Turnpike Lane (N8) is about 6 minutes from my Tottenham base, typically 12 to 22 minutes door-to-door via Wightman Road. The Ladder (the grid of terraces off Wightman Road) is mostly Edwardian stock converted into flats, so shared-entrance cylinders and rekeys for incoming tenants are the two most frequent jobs here.
The Ladder runs as a tight grid of Edwardian terraces between Green Lanes and Wightman Road, two and three storey, and the vast majority of those houses have been split into upper and lower flat conversions over the last few decades. That gives you a shared entrance door at street level with one cylinder serving multiple tenants, plus individual flat doors inside, often with their own mortice and night latch combination. Above the parades on Turnpike Lane and West Green Road you’ve got period flats over the shops, and around the station there’s a mix of council blocks and private flat developments adding more shared cylinders into the mix.
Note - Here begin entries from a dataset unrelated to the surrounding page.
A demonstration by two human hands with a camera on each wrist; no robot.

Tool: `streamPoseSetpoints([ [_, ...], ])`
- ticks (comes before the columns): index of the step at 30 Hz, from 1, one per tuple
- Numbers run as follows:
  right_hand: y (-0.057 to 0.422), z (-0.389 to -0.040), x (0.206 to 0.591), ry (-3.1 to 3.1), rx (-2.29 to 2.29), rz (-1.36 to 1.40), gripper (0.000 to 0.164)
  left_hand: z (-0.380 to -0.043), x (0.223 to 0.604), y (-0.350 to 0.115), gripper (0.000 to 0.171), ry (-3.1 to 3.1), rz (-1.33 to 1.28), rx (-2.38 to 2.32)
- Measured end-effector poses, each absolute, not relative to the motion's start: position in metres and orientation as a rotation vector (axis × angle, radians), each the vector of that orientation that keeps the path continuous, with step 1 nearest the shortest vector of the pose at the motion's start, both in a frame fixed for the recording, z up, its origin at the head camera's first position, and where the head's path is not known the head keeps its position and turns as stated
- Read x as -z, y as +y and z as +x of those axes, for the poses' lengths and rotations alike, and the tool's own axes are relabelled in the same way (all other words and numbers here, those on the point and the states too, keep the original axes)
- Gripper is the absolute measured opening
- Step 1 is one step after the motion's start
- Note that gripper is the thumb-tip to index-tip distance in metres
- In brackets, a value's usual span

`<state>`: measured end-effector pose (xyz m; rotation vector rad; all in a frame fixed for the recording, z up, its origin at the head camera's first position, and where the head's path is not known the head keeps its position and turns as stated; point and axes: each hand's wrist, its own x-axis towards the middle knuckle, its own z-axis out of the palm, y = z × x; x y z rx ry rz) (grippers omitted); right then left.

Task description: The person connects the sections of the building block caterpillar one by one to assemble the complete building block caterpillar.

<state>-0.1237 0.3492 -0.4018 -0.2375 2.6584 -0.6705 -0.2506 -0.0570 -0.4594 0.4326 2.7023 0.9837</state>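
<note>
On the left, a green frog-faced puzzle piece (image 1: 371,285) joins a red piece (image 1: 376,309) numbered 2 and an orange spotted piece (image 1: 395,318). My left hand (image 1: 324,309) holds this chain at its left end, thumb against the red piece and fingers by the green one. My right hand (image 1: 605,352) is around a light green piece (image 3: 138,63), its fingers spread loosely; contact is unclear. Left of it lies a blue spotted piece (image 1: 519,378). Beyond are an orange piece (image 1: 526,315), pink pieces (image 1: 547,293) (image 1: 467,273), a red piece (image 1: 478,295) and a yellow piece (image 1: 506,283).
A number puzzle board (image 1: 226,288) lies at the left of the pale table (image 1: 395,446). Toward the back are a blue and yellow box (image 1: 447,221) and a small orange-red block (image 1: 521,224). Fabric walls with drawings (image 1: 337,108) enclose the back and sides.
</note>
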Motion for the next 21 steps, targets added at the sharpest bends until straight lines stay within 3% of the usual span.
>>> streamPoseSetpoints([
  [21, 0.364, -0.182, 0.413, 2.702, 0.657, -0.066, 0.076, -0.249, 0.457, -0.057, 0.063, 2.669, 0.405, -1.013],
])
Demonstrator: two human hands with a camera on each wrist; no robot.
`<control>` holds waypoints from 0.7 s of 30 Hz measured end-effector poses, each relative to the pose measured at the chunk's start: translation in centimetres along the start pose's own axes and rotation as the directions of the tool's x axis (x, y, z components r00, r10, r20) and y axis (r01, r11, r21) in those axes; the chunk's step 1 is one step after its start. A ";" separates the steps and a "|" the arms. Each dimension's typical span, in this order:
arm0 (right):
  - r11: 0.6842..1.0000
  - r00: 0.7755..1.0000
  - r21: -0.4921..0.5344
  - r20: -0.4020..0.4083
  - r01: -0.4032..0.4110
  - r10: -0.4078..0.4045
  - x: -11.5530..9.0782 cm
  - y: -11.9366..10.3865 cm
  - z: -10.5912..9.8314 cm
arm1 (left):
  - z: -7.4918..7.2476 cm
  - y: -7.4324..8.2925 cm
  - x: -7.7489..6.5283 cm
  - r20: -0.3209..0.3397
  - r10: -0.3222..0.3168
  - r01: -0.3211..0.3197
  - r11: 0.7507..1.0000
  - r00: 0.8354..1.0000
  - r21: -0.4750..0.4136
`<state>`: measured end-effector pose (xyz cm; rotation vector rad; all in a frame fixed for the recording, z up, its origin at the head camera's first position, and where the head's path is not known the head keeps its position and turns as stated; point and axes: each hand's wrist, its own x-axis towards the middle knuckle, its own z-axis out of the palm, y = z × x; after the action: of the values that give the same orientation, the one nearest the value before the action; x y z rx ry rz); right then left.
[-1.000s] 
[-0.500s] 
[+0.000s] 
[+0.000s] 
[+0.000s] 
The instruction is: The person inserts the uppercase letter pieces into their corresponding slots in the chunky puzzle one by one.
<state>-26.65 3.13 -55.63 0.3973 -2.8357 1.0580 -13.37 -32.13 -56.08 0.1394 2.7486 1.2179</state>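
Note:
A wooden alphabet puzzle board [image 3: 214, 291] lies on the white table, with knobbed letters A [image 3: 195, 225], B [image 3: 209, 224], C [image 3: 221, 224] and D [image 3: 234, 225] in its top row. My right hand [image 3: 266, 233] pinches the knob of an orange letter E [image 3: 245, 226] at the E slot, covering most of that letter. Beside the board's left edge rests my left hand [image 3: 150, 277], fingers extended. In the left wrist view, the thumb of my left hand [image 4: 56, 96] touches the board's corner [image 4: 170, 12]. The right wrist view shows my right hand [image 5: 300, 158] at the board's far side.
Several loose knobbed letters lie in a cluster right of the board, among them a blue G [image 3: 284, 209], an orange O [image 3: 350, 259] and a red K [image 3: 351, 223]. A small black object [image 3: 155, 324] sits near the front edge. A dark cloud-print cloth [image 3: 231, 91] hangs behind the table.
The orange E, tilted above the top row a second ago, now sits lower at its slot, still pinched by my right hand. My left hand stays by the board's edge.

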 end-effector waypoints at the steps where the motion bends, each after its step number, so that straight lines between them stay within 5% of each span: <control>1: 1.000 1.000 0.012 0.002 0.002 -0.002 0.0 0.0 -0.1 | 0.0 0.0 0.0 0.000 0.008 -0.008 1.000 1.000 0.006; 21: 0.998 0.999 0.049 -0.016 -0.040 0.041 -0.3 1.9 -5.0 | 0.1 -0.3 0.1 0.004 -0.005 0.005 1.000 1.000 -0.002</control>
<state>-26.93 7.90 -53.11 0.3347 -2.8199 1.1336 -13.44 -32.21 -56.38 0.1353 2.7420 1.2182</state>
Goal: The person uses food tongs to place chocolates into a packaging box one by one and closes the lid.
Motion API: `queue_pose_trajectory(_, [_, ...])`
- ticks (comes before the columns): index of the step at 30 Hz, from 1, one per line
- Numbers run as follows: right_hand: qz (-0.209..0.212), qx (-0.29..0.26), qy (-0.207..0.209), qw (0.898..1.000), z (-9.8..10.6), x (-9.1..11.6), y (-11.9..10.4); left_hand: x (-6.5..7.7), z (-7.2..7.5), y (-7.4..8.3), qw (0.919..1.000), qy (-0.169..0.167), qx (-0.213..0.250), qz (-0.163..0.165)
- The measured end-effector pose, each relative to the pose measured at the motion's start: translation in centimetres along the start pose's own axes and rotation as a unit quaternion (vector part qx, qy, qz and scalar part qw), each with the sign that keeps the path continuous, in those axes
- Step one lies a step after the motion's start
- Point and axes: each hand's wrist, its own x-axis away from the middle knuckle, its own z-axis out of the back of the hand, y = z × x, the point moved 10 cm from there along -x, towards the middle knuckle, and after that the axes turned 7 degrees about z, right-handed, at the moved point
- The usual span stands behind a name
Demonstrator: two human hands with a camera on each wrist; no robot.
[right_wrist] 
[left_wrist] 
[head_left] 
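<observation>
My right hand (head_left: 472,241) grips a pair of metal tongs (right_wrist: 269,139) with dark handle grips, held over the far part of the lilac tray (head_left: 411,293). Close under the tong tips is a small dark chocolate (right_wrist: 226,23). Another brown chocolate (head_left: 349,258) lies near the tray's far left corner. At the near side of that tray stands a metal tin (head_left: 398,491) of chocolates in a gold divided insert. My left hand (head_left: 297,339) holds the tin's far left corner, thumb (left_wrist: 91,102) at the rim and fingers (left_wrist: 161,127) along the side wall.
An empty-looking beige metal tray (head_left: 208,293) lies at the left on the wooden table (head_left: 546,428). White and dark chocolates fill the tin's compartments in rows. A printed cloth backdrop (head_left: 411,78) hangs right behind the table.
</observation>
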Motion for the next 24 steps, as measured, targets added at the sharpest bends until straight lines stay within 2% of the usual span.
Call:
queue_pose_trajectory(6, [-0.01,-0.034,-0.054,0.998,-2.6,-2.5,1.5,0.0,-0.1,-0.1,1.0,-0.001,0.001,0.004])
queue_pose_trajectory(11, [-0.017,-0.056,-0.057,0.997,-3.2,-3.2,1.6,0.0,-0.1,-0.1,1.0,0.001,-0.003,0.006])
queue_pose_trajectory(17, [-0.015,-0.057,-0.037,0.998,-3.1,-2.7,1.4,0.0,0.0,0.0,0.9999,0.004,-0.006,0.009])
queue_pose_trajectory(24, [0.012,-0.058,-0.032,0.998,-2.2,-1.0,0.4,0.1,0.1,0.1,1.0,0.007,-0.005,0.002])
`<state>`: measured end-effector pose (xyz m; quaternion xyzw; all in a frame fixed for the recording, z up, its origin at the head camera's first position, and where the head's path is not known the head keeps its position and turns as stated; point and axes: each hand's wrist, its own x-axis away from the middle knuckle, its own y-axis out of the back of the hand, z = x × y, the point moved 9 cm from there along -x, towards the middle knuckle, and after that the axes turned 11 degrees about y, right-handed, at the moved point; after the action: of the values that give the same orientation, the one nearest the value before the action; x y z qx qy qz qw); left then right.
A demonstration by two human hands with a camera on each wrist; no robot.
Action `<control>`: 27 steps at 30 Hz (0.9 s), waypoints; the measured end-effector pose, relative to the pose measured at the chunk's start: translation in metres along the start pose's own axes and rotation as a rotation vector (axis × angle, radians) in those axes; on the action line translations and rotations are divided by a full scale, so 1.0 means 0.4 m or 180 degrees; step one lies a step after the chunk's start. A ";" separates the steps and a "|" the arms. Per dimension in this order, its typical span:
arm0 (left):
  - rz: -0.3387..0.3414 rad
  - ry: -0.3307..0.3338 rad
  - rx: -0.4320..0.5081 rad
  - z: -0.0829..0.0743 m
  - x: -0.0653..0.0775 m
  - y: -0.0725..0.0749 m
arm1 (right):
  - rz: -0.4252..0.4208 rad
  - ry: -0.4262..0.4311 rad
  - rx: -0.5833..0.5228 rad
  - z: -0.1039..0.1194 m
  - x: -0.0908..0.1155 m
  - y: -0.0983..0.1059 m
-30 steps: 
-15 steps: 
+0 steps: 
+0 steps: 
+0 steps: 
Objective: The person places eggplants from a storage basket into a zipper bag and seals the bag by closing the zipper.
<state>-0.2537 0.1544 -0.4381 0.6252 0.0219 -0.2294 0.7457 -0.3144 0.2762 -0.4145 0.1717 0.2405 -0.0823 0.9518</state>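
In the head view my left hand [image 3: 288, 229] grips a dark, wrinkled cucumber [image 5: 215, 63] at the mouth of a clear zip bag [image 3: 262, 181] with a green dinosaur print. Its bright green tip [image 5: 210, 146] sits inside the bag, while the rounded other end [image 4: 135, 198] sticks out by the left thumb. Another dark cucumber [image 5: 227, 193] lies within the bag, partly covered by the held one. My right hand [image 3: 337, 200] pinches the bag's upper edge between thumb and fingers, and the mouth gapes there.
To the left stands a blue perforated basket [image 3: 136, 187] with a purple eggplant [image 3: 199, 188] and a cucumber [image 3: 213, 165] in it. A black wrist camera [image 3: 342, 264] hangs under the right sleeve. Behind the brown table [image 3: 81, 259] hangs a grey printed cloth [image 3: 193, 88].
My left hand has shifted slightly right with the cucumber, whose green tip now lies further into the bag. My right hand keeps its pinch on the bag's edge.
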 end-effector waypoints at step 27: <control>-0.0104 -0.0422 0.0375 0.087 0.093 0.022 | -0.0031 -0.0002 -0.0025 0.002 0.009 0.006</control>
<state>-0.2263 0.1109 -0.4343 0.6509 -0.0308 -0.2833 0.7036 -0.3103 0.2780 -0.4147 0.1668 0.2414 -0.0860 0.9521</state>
The three jobs I get called to most often in N8’s Turnpike Lane end are communal-entrance cylinder wear on Ladder conversions, renter-turnover rekeys, and snapped keys in tired night latches. The communal cylinders take a hammering, four sets of tenants going in and out daily means the wafers wear faster than they would on a single-occupant door, and a fresh replacement every five or six years is normal. The rekey work tends to cluster, when a landlord turns over an HMO between tenants I’ll often do three or four cylinders on a single visit. Snapped keys in night latches happen because the internal spring weakens with age, the tenant pushes harder, and eventually the key shears, spiral extraction saves the lock body almost every time.